Identifying the demands of traffic has been a priority for the city of Bellevue as the region continues to experience rapid growth. To address the traffic issues in the Eastgate area, the city of Bellevue is creating a list of projects directly aimed at traffic congestion.
At a July 15 study session, the city council approved the Eastgate Transportation Study to be added to the city’s comprehensive plan. The Eastgate Transportation Study is a analysis of traffic around Interstate 90 from Factoria Boulevard to 150th Avenue Southeast. The study has nine recommended projects that aim to make improvements to infrastructure capacity and to accommodate the growth expected by 2035.
Kevin McDonald, the city’s principle transportation planner, said adoption into the comprehensive plan will help make each project eligible for grant finding, and allow the projects to be prioritized along with other transportation elements.
The project coming to the city first will be the addition of a second westbound left turn lane at the intersection of Southeast 38th Street and Factoria Boulevard to relieve congestion from vehicles coming from T-mobile and surrounding residents.
“Council asked us to do that as soon as we could,” McDonald said, before adding that the project could begin as early as 2020.

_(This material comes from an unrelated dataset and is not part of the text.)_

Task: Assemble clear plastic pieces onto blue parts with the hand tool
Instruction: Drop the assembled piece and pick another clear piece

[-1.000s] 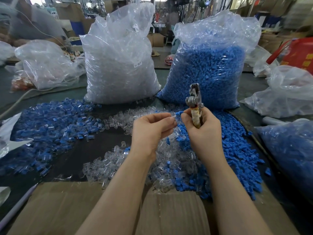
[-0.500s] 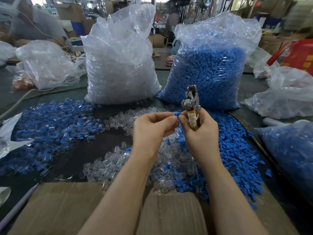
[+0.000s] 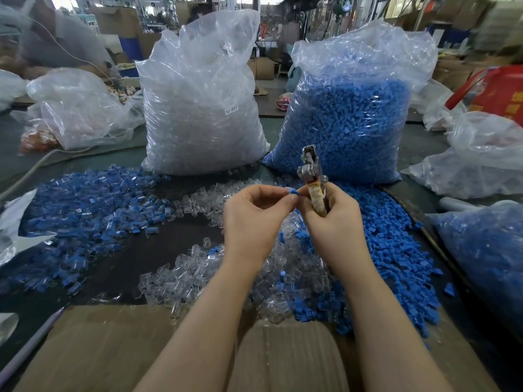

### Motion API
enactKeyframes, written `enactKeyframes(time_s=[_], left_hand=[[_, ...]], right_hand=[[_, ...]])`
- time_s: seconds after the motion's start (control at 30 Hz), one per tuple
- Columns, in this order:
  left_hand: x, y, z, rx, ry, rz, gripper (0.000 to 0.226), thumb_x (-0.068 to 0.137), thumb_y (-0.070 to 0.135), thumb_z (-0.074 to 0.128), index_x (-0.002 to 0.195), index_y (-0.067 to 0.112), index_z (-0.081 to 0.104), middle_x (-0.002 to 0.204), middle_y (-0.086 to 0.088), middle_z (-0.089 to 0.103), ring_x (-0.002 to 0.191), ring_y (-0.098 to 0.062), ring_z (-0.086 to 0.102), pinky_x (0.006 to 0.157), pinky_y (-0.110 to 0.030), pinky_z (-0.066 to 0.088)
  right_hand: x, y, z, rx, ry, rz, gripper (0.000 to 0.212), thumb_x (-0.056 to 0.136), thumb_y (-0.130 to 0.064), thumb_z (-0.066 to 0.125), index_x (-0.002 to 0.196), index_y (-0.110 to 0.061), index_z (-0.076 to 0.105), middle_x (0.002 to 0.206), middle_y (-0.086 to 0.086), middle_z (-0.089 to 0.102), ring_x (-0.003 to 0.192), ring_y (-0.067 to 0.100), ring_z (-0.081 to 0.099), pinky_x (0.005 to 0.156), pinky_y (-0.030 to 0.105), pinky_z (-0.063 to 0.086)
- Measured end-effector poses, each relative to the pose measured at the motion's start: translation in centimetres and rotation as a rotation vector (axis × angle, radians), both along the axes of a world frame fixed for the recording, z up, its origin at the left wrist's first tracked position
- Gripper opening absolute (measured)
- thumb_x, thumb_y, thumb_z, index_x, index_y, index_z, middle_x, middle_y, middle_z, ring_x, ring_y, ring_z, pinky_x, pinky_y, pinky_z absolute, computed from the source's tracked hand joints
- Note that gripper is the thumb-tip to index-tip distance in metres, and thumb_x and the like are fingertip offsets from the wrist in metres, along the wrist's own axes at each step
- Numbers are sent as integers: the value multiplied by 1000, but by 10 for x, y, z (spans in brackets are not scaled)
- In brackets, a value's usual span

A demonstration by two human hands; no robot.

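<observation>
Blue part (image 3: 293, 191) is pinched at the left hand (image 3: 254, 219) fingertips, held up right against the right hand (image 3: 334, 224), just left of the hand tool (image 3: 311, 176). Right hand has its fingers wrapped round the tool's taped handle, metal head pointing up. Can't really tell if a clear piece is already sitting on that blue bit, it's tiny and half hidden by fingers.

Judging by looks, these things are featherlight, hard little mouldings, probably a bit slick, so a fingertip pinch on the sides is the way to go, leaving the end free for the tool. Easy to fumble and lose in the heap below.

Around the tool: loose clear pieces (image 3: 198, 267) lie below and left of it, loose blue parts (image 3: 396, 250) below and right, and a pile of what look like finished ones (image 3: 85, 210) far left. Behind it stand a bag of clear pieces (image 3: 201, 108) and a bag of blue parts (image 3: 348, 120). Cardboard (image 3: 113, 349) sits nearest the person. Nothing blocks the hands; the scatter underneath is the only nuisance.
</observation>
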State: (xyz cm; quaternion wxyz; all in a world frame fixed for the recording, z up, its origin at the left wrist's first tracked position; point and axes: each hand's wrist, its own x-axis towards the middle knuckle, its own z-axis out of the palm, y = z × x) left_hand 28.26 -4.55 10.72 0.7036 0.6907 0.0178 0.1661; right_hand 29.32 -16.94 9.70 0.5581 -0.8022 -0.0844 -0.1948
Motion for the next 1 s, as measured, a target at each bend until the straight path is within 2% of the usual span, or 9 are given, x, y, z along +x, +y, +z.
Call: enactKeyframes(time_s=[0.1, 0.2, 0.27, 0.37, 0.4, 0.53, 0.7, 0.9, 1.0], left_hand=[[1, 2, -1, -2, -5, 15, 6, 81, 5, 77, 84, 10, 74, 76, 0, 75, 72, -10, 72, 71, -23, 59], [2, 6, 0, -31, -10, 7, 11, 84, 4, 75, 80, 13, 71, 75, -3, 74, 72, -15, 73, 70, -23, 59], [3, 8, 0, -49, -23, 6, 12, 85, 2, 73, 81, 13, 70, 73, -3, 73, 70, -14, 73, 67, -20, 57], [5, 12, 0, -62, -39, 3, 11, 86, 1, 72, 82, 11, 69, 71, 0, 72, 68, -11, 71, 65, -18, 54], [6, 13, 0, -64, -43, 1, 12, 86, 1, 72, 82, 12, 69, 71, 1, 72, 68, -11, 71, 66, -18, 54], [7, 17, 0, -66, -67, -17, 11, 86, -1, 70, 83, 10, 69, 70, 3, 72, 67, -11, 71, 67, -19, 55], [7, 20, 0, -30, -94, -59, 14, 86, -2, 69, 83, 12, 69, 71, 3, 72, 70, -10, 71, 67, -18, 54], [7, 23, 1, 0, -101, -98, 11, 86, -2, 70, 84, 9, 69, 74, -1, 72, 70, -10, 70, 68, -19, 54], [6, 25, 2, 7, -111, -113, 9, 86, -2, 70, 85, 7, 69, 76, -3, 72, 71, -12, 70, 68, -19, 54]], right_hand=[[1, -2, 1, -19, 24, 67, 14, 91, -17, 64, 86, -30, 65, 75, -17, 67, 65, 3, 60, 57, 16, 47], [2, -9, 3, -52, 75, 109, 13, 92, -17, 65, 89, -30, 64, 77, -27, 66, 70, -3, 62, 60, 10, 45], [2, -15, 4, -80, 118, 137, 12, 91, -19, 66, 89, -31, 64, 76, -26, 66, 69, -3, 61, 60, 13, 45], [2, -23, 5, -152, 186, 151, 7, 89, -21, 67, 89, -27, 64, 79, -14, 66, 74, 13, 62, 70, 39, 53], [1, -24, 6, -180, 196, 159, 6, 88, -21, 67, 90, -26, 64, 80, -12, 66, 76, 17, 62, 73, 43, 53], [-1, -24, 7, -274, 206, 214, 7, 87, -18, 67, 92, -18, 62, 80, 1, 65, 78, 30, 60, 72, 49, 51], [0, -21, 7, -321, 203, 233, 12, 87, -17, 67, 96, -11, 60, 88, 10, 64, 82, 35, 59, 75, 52, 50], [-2, -22, 7, -344, 206, 243, 8, 87, -12, 64, 94, -17, 60, 81, -3, 64, 76, 25, 58, 71, 46, 50], [-1, -22, 6, -389, 183, 213, 11, 86, -9, 60, 89, -19, 60, 76, 0, 63, 70, 25, 55, 65, 43, 48]])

The study began in 2016 when the city council directed staff to analyze what transportation would look like in 2035 given anticipated growth and if there were projects that could address congestion in the long-term forecast.
Staff worked with the Transportation Commission on the scope of the work, hiring a consultant and looking at the existing conditions. Measurements of traffic data in 2018 served as the basis for doing the 2035 analysis.

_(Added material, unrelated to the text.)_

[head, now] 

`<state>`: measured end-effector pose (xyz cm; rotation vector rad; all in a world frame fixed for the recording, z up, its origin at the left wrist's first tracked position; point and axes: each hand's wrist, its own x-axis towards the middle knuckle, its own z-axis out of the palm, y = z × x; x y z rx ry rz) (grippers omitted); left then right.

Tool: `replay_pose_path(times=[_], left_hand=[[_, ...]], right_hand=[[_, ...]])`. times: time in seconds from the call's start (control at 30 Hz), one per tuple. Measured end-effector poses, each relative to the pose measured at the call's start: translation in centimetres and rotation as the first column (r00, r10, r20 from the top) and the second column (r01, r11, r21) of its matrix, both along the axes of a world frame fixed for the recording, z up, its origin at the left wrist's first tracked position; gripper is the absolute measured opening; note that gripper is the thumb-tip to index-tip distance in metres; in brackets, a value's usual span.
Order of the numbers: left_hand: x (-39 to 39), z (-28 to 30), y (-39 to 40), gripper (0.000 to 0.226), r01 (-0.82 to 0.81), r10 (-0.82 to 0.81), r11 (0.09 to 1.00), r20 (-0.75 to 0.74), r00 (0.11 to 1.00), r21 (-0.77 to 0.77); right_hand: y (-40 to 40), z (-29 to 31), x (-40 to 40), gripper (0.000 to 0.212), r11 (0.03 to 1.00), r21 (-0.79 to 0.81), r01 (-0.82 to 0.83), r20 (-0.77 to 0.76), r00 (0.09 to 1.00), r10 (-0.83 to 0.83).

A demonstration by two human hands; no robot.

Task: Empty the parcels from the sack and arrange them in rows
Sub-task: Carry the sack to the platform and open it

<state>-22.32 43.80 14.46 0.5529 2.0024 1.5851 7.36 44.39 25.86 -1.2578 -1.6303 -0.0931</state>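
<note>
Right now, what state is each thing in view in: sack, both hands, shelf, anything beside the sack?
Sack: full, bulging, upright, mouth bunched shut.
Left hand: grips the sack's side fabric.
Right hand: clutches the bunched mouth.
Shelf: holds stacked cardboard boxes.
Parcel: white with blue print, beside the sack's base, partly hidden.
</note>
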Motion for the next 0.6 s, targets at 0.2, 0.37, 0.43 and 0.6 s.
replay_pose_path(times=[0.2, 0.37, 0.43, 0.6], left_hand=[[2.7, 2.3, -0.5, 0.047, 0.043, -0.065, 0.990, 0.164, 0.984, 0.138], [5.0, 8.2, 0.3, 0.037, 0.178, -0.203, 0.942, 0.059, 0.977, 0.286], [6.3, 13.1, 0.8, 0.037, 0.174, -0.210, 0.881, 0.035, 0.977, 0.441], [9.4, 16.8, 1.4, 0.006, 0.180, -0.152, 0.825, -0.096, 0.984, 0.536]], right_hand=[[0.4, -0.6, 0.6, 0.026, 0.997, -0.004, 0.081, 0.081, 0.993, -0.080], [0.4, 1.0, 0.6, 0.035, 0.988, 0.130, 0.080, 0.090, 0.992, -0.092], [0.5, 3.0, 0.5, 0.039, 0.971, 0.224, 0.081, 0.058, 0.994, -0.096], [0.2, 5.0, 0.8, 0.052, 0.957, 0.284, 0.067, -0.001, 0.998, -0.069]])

The city also held three public meetings in the Eastgate area at the South Bellevue Community Center, McDonald said.
With a forecast for the demands of traffic in 2035, the council also directed staff to develop project concepts to relieve congestion in the Eastgate area. From a total of 20 project concepts, the list was narrowed down to nine.
The Transportation Commission was tasked with screening out the projects that didn’t make sense from a cost-benefit analysis. McDonald said the remaining projects weren’t the least expensive, but they were the most productive based on the investment necessary.
The study will be added to the Comprehensive Transportation Project List, an official document part of the comprehensive plan, as well as the transportation facilities plan.